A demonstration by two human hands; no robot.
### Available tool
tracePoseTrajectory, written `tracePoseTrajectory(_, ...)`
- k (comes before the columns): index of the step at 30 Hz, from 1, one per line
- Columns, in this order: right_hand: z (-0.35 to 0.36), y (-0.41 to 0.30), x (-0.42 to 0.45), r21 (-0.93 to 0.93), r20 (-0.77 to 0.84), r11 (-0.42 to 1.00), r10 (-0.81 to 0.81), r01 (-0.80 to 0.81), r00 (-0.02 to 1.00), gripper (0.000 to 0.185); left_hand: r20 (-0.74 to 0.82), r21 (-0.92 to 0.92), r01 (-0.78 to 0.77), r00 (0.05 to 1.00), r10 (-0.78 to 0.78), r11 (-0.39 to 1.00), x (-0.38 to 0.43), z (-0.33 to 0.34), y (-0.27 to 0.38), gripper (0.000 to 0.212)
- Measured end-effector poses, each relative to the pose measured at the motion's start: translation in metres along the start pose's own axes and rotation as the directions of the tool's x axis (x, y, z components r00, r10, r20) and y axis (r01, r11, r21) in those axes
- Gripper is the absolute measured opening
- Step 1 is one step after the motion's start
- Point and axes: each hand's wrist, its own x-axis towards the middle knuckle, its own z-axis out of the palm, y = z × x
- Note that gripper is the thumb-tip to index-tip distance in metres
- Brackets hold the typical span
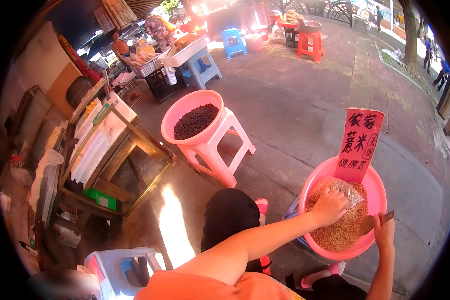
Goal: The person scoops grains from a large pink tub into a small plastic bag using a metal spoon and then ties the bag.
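Observation:
My left hand is closed on a clear plastic bag, which lies over the grain in a pink plastic basin. Whether the bag itself holds grain, I cannot tell. Tan, small-kernelled grain covers the bottom of the basin. At the basin's right side, my right hand grips the handle of a scoop. Its blade rests at the edge of the grain, against the inner wall. A red card sign with black handwriting stands up from the basin's far side.
Ahead, a pink stool carries another pink basin of dark grains. A wooden rack with white trays is at left, near a pale blue stool. Farther off are blue stools, a red stool and several people.

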Motion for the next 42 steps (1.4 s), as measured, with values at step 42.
tracePoseTrajectory(42,-0.014,-0.002,0.01,0.693,0.221,0.633,0.27,-0.346,0.937,0.037,-0.006,0.046,-0.029,1.0,0.03,0.998,0.002,-0.004,0.004,0.019)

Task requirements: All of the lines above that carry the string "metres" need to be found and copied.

Solution for this exercise:
- Measured end-effector poses, each relative to the pose measured at the motion's start: translation in metres along the start pose's own axes and rotation as the directions of the tool's x axis (x, y, z components r00, r10, r20) and y axis (r01, r11, r21) in those axes
- Note that gripper is the thumb-tip to index-tip distance in metres

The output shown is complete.